▸ **EXERCISE REQUIREMENTS**
Please output exactly the lines that run from the line with "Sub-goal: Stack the" through the final line of the data, inclusive, and nothing more.

▸ **STORED DATA**
------------------------

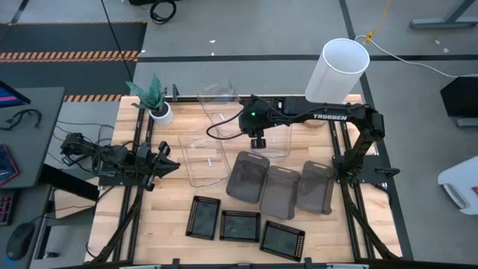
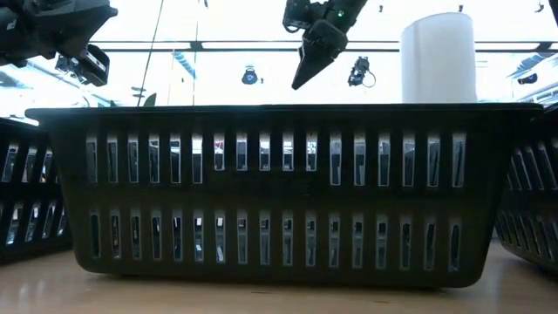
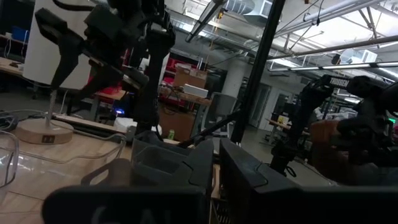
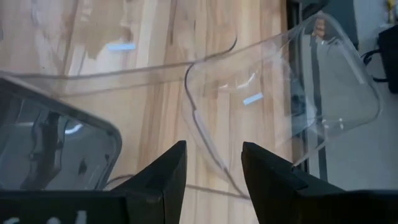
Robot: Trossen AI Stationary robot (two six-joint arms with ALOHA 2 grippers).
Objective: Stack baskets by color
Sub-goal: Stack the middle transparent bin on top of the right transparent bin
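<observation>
Right gripper (image 4: 212, 163) first: its two dark fingers (image 4: 166, 171) stand apart with a clear gap and nothing between them, hovering just over the rim of a clear deep plastic bin (image 4: 280, 93) near the middle of the wooden table (image 1: 168, 209). White lettering reading "TROSSEN" shows on the right arm (image 1: 328, 116). Left gripper (image 1: 166, 161) waits by the table's left edge; its fingers, I cannot tell. Three smoky dark-grey bins (image 1: 280, 187) sit mid-table, three black mesh-walled trays (image 1: 240, 224) along the near edge.
</observation>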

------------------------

▸ **RESPONSE BOX**
Sub-goal: Stack the middle transparent bin on top of the right transparent bin
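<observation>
Right gripper (image 4: 212, 163) first: its two dark fingers (image 4: 166, 171) stand apart with a clear gap and nothing between them, hovering just over the rim of a clear deep plastic bin (image 4: 280, 93) near the middle of the wooden table (image 1: 168, 209). White lettering reading "TROSSEN" shows on the right arm (image 1: 328, 116). Left gripper (image 1: 166, 161) waits by the table's left edge; its fingers, I cannot tell. Three smoky dark-grey bins (image 1: 280, 187) sit mid-table, three black mesh-walled trays (image 1: 240, 224) along the near edge.
</observation>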

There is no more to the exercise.